> **YOUR ASSIGNMENT**: The listing is to be reproduced in full, with no character altered.

> **INPUT DATA**:
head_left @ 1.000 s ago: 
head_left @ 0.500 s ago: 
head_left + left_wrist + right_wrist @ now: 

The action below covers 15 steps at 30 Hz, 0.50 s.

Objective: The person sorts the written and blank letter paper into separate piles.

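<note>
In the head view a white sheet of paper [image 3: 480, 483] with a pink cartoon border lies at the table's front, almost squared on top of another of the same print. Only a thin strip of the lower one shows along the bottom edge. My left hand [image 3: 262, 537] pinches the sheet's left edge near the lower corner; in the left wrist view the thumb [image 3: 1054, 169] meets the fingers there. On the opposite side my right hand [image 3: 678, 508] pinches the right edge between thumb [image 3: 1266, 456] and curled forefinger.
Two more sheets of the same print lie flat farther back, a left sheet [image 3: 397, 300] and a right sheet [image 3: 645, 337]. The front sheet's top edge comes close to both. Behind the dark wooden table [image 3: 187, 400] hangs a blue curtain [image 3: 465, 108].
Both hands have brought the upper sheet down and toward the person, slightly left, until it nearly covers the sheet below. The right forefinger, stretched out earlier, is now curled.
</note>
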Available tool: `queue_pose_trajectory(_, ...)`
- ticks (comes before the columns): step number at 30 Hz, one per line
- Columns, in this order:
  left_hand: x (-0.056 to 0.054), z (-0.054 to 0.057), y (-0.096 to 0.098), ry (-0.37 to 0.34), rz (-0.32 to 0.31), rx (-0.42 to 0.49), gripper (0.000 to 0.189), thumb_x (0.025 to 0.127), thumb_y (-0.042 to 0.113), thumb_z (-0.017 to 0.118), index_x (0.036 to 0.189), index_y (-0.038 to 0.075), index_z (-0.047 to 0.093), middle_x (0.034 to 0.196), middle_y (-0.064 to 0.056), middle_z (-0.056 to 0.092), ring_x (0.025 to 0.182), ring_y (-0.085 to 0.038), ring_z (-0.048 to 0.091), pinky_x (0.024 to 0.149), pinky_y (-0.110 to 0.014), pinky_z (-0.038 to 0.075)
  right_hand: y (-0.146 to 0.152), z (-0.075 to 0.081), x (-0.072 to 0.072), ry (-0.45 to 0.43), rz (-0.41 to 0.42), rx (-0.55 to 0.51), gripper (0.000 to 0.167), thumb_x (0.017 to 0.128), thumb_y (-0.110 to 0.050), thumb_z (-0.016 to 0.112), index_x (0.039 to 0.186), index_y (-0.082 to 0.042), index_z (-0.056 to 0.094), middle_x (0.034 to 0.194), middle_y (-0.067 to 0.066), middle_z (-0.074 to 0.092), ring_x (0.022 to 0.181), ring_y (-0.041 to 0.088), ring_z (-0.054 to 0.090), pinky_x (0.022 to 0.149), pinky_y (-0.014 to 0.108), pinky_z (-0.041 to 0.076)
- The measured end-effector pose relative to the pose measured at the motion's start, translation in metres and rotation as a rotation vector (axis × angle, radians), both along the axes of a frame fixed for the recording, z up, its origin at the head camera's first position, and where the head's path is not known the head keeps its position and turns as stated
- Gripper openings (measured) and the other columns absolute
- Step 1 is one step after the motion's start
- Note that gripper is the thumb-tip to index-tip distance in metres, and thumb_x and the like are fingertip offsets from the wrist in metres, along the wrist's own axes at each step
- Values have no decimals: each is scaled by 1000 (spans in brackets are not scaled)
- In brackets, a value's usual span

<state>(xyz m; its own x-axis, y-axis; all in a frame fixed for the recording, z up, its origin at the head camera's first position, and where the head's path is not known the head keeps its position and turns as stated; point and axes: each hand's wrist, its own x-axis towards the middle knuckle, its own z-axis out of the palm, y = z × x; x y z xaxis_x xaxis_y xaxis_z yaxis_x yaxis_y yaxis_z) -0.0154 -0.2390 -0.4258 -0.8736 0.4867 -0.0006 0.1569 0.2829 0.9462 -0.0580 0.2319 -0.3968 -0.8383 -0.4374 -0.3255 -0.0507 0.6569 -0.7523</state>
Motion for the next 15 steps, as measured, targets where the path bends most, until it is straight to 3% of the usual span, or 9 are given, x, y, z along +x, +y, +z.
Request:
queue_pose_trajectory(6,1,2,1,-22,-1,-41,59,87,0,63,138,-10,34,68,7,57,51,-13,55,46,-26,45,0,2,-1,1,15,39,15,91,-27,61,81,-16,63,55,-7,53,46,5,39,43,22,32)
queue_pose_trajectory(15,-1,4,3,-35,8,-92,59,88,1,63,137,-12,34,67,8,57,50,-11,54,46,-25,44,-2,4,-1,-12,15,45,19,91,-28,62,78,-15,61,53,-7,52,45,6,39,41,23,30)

> **RESULT FOR THIS TASK**:
head_left @ 1.000 s ago: 
head_left @ 0.500 s ago: 
head_left + left_wrist + right_wrist @ now: 

The action below covers 15 steps at 30 Hz, 0.50 s.

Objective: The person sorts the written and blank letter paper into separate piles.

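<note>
In the head view a white sheet of paper [image 3: 480, 483] with a pink cartoon border lies at the table's front, almost squared on top of another of the same print. Only a thin strip of the lower one shows along the bottom edge. My left hand [image 3: 262, 537] pinches the sheet's left edge near the lower corner; in the left wrist view the thumb [image 3: 1054, 169] meets the fingers there. On the opposite side my right hand [image 3: 678, 508] pinches the right edge between thumb [image 3: 1266, 456] and curled forefinger.
Two more sheets of the same print lie flat farther back, a left sheet [image 3: 397, 300] and a right sheet [image 3: 645, 337]. The front sheet's top edge comes close to both. Behind the dark wooden table [image 3: 187, 400] hangs a blue curtain [image 3: 465, 108].
Both hands have brought the upper sheet down and toward the person, slightly left, until it nearly covers the sheet below. The right forefinger, stretched out earlier, is now curled.
</note>
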Available tool: `queue_pose_trajectory(_, ...)`
- ticks (comes before the columns): step number at 30 Hz, one per line
- Columns, in this order:
  left_hand: x (-0.056 to 0.054), z (-0.054 to 0.057), y (-0.096 to 0.098), ry (-0.37 to 0.34), rz (-0.32 to 0.31), rx (-0.42 to 0.49), gripper (0.000 to 0.189), thumb_x (0.025 to 0.127), thumb_y (-0.042 to 0.113), thumb_z (-0.017 to 0.118), index_x (0.036 to 0.189), index_y (-0.038 to 0.075), index_z (-0.047 to 0.093), middle_x (0.034 to 0.196), middle_y (-0.064 to 0.056), middle_z (-0.056 to 0.092), ring_x (0.025 to 0.182), ring_y (-0.085 to 0.038), ring_z (-0.048 to 0.091), pinky_x (0.024 to 0.149), pinky_y (-0.110 to 0.014), pinky_z (-0.038 to 0.075)
  right_hand: y (-0.146 to 0.152), z (-0.075 to 0.081), x (-0.072 to 0.072), ry (-0.45 to 0.43), rz (-0.41 to 0.42), rx (-0.55 to 0.51), gripper (0.000 to 0.167), thumb_x (0.017 to 0.128), thumb_y (-0.110 to 0.050), thumb_z (-0.016 to 0.112), index_x (0.039 to 0.186), index_y (-0.082 to 0.042), index_z (-0.056 to 0.094), middle_x (0.034 to 0.194), middle_y (-0.067 to 0.066), middle_z (-0.074 to 0.092), ring_x (0.022 to 0.181), ring_y (-0.041 to 0.088), ring_z (-0.054 to 0.090), pinky_x (0.022 to 0.149), pinky_y (-0.014 to 0.108), pinky_z (-0.041 to 0.076)
- The measured end-effector pose relative to the pose measured at the motion's start, translation in metres and rotation as a rotation vector (axis × angle, radians), both along the axes of a frame fixed for the recording, z up, its origin at the head camera's first position, and where the head's path is not known the head keeps its position and turns as stated
- Gripper openings (measured) and the other columns absolute
- Step 1 is one step after the motion's start
- Note that gripper is the thumb-tip to index-tip distance in metres, and thumb_x and the like are fingertip offsets from the wrist in metres, along the wrist's own axes at each step
- Values have no decimals: each is scaled by 1000 (spans in brackets are not scaled)
- In brackets, a value's usual span

<state>(xyz m; its own x-axis, y-axis; all in a frame fixed for the recording, z up, its origin at the head camera's first position, and where the head's path is not known the head keeps its position and turns as stated; point and axes: each hand's wrist, its own x-axis towards the middle knuckle, its own z-axis out of the palm, y = z × x; x y z xaxis_x xaxis_y xaxis_z yaxis_x yaxis_y yaxis_z) -0.0154 -0.2390 -0.4258 -0.8736 0.4867 -0.0006 0.1569 0.2829 0.9462 -0.0580 0.2319 -0.3968 -0.8383 -0.4374 -0.3255 -0.0507 0.6569 -0.7523</state>
Motion for the next 15 steps, as measured, targets where the path bends most, until it is straight to 3% of the usual span, or 9 are given, x, y, z along +x, +y, +z.
Request:
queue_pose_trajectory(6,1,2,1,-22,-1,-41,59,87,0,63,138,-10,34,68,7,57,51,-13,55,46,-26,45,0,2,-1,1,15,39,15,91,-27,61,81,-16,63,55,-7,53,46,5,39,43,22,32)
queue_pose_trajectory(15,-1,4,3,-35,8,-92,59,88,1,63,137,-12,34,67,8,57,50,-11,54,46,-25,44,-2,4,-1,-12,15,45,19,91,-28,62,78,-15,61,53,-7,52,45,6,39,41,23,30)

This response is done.